Multiphase reactors – Reactor configurations for biofilm reactors / immobilized cell reactors: The overwhelming majority of industrial reactors are multiphase reactors. Most reactors contain three phases:

  • Solid phase (biomass aggregates or biomass immobilized on carrier material)
  • Liquid phase (water phase with pollutants / nutrient and products)
  • Gas phase (air or gas feed, gaseous products CO2, N2, CH4). Design and operation of two-phase systems (liquid-solid) are considerably easier than for three-phase reactors. Depending on the location of the cell aggregates / immobilized cells and the movement of carrier material, three reactor categories can be distinguished:
  • Mixed suspended particles (e.g. fluidized beds)
  • Fixed particles or large surfaces (e.g. packed beds, trickling filters)

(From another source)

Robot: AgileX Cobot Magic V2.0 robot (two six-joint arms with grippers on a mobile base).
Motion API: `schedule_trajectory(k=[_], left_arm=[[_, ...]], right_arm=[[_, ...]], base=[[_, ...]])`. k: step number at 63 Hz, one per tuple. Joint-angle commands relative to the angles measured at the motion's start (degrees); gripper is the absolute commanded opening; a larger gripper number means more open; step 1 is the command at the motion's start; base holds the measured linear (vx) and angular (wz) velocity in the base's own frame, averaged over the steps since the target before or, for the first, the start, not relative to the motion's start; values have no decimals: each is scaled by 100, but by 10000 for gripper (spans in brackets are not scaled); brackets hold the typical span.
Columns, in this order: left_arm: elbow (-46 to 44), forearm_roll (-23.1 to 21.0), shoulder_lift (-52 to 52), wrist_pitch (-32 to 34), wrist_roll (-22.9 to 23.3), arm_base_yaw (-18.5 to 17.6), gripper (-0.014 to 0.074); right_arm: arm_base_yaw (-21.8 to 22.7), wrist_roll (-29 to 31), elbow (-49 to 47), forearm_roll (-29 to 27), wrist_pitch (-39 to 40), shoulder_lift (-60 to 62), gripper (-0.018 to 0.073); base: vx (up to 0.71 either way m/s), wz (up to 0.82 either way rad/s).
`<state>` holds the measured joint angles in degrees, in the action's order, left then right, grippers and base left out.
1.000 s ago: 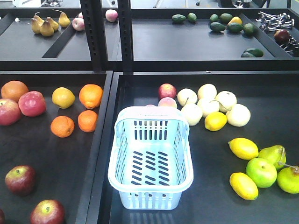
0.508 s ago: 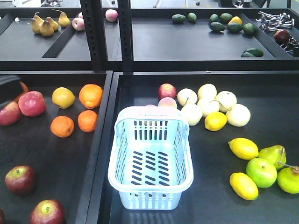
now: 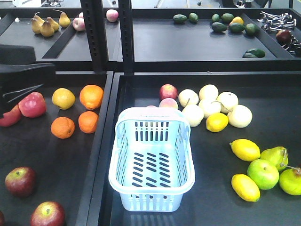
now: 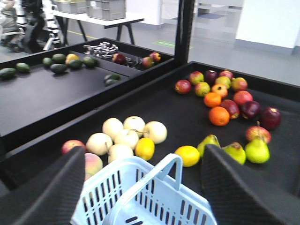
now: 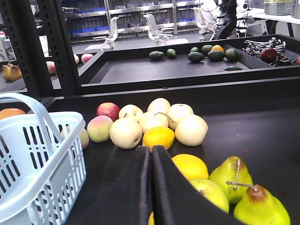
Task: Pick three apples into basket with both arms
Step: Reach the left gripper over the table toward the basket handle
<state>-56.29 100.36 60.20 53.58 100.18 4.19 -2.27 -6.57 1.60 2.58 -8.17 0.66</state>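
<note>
Basket (image 3: 150, 201) empty, 0/3 in. Three dark-red apples (image 3: 20, 181) lie left of basket in next tray (image 3: 61, 155), toward front edge; third only sliver at frame corner. L gripper (image 4: 143, 157) jaws spread wide, nothing between. R gripper (image 5: 151, 154) jaws pressed together, empty, right of basket. None grasped yet. All picks + drops left; task at start, by my read.

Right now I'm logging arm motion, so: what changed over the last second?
The left arm came in from the left edge over the left tray, hiding the back-corner orange and part of the leftmost pink-red apple. It grips nothing. The basket and other fruit stayed put.
</note>
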Motion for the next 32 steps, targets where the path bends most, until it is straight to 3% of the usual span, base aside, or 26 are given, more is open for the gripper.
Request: schedule_trajectory(k=[1,12,32], left_arm=[[-428,-303,220,232,-98,-14,559],[-1111,310,843,332,-554,-363,540],[-1719,310,2061,123,-1213,-1220,517]], right_arm=[[30,62,79,56,447,75,-4],[30,62,79,56,447,75,-4],[30,62,79,56,447,75,-4]], base=[[0,0],[0,0],[0,0]])
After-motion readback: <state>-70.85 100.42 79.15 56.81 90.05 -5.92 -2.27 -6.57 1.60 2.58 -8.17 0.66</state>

  • Moving surfaces (e.g. RBC, moving bed sand filters) Although for each type of immobilized cell system a variety of reactor types can be selected, optimal performance requires a careful matching of immobilization method and reactor configuration. Design of the cell aggregate and selection of conditions in the reactor should also go hand in hand. Immobilization of biomass removes the washout limitation in continuous operation with free cells. Cell recycling is, however, an alternative to cell immobilization that might be considered for operation at high cell densities, both in fed-batch and continuous modes and also for removing the washout limitation. Biomass recycling is intermediate between freely suspended and immobilized cell systems. The separation and recycling of cells can be achieved with the help of a centrifugation, settling or a membrane. The types of reactors presented below are often employed, but are not the only ones used. The presence of more than one phase, (solid and/or liquid and/or gas), whether or not it is flowing, confounds analyses of reactors and increases the multiplicity of reactor configurations. Gases, liquids, and solids flow in characteristic fashions, either dispersed in other phases or separately. Flow patterns in these reactors are complex and phases rarely exhibit idealized plug-flow or well-stirred flow behavior.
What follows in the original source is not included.